- Born: August 1960
- Alma mater: Harvard Business School; University of Toronto; University of Chicago; Yale University; Upper Canada College ;
- Occupation: Medical doctor, academic, policy advisor
- Employer: University of Toronto; World Health Organization ;
- Awards: Fellow of the Royal Society of Canada; Officer of the Order of Canada ;

= Peter A. Singer =

Canadian medical researcher

Peter Alexander Singer, OC, FRSC, is adjunct professor of medicine at University of Toronto.

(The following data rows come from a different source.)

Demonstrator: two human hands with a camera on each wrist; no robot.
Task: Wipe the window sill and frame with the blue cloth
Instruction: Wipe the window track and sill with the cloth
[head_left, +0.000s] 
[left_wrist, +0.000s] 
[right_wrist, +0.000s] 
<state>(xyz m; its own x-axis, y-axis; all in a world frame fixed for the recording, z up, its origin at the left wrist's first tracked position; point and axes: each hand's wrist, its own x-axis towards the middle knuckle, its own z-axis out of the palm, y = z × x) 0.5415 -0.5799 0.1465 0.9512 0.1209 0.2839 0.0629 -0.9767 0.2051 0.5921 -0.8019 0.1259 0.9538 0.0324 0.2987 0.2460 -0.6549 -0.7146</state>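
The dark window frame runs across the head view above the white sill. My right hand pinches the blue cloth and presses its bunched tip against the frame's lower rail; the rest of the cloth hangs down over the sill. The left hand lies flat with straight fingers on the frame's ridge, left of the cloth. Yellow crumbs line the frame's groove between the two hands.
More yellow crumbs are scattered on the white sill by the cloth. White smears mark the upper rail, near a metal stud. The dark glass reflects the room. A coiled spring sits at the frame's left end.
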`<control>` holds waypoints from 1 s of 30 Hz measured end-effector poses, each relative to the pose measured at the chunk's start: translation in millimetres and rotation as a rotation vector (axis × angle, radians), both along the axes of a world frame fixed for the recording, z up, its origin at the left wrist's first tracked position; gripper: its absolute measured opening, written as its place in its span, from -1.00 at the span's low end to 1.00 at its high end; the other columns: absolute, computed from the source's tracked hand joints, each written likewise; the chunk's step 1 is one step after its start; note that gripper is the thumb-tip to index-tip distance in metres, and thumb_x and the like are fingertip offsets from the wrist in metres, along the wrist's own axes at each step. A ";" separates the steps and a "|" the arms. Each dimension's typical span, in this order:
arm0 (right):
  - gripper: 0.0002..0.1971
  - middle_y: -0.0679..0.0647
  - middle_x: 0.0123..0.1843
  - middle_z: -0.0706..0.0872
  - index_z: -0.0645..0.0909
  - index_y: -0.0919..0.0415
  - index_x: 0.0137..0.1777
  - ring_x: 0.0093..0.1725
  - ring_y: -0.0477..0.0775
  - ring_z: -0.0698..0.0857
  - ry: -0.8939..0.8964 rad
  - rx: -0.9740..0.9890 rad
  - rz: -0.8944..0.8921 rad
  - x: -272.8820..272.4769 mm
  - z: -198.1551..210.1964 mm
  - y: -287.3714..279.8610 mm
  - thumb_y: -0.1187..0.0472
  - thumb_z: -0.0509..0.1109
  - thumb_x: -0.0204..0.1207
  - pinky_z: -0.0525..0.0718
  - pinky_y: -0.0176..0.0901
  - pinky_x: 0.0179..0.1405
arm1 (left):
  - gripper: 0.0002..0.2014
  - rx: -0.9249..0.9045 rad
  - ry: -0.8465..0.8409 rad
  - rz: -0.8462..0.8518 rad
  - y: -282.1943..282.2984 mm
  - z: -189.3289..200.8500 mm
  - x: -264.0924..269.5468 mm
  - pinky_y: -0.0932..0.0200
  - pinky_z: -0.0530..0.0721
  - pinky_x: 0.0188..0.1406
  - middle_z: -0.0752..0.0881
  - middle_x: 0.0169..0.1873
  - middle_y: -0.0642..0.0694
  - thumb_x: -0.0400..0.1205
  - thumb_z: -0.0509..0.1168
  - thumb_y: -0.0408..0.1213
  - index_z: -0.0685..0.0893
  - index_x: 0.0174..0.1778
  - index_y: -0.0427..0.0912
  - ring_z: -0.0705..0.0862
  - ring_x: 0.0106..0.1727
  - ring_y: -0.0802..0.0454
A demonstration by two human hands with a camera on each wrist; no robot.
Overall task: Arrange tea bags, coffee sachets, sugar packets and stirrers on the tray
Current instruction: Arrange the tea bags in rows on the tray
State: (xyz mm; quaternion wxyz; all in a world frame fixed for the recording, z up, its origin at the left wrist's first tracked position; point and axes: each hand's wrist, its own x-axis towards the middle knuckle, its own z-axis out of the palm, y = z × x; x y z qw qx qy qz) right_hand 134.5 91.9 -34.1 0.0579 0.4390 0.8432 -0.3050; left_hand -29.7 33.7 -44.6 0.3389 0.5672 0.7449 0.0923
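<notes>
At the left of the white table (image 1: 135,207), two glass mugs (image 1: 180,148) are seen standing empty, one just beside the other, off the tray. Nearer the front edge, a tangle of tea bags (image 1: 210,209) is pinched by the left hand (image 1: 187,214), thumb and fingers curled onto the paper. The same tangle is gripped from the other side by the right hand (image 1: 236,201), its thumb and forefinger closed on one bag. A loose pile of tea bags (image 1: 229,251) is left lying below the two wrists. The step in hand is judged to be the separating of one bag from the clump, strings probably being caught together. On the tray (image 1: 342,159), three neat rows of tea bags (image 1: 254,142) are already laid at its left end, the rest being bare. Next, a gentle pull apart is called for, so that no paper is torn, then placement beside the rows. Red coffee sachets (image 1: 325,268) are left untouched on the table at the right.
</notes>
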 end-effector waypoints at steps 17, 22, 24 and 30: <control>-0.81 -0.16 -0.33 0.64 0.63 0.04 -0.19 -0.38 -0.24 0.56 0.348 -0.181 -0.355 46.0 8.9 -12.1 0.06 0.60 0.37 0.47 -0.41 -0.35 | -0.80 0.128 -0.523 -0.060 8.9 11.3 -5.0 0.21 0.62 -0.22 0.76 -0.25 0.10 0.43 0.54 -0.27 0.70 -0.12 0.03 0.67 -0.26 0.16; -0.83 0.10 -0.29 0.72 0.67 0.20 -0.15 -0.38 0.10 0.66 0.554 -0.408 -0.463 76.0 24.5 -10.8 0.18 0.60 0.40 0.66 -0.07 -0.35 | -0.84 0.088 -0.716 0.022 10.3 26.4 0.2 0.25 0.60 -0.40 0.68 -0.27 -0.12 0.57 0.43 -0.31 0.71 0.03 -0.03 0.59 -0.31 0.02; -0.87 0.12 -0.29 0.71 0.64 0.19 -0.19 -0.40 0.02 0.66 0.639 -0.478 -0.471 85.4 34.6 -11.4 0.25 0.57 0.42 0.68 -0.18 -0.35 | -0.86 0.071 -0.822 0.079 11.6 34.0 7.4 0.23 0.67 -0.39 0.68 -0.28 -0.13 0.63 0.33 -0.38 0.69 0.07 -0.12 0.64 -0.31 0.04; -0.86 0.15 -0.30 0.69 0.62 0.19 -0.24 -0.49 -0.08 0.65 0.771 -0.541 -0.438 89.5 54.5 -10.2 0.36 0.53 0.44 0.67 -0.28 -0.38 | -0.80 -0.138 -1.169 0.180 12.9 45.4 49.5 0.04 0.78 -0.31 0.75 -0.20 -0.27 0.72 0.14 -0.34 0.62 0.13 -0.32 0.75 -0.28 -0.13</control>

From 2008-2018 Singer was chief executive officer of Grand Challenges Canada From 1996-2006 Singer was director of the University of Toronto Joint Centre for Bioethics.

In 2011, Singer was appointed officer of the Order of Canada for his contributions to health research and bioethics, and for his dedication to improving the health of people in developing countries. He is also a Fellow of the Royal Society of Canada, the Canadian Academy of Health Sciences, the U.S. National Academy of Medicine, and the Academy of Sciences for the Developing World. He was formerspecial advisor to the director general of the World Health Organization, He co-authored, along with Abdallah Daar, The Grandest Challenge: Taking Life-Saving Science from Lab to Village.

Peter Singer together with Abdallah Daar on Bookbits radio.

He studied internal medicine at University of Toronto, medical ethics at University of Chicago, public health at Yale University, and management at Harvard Business School.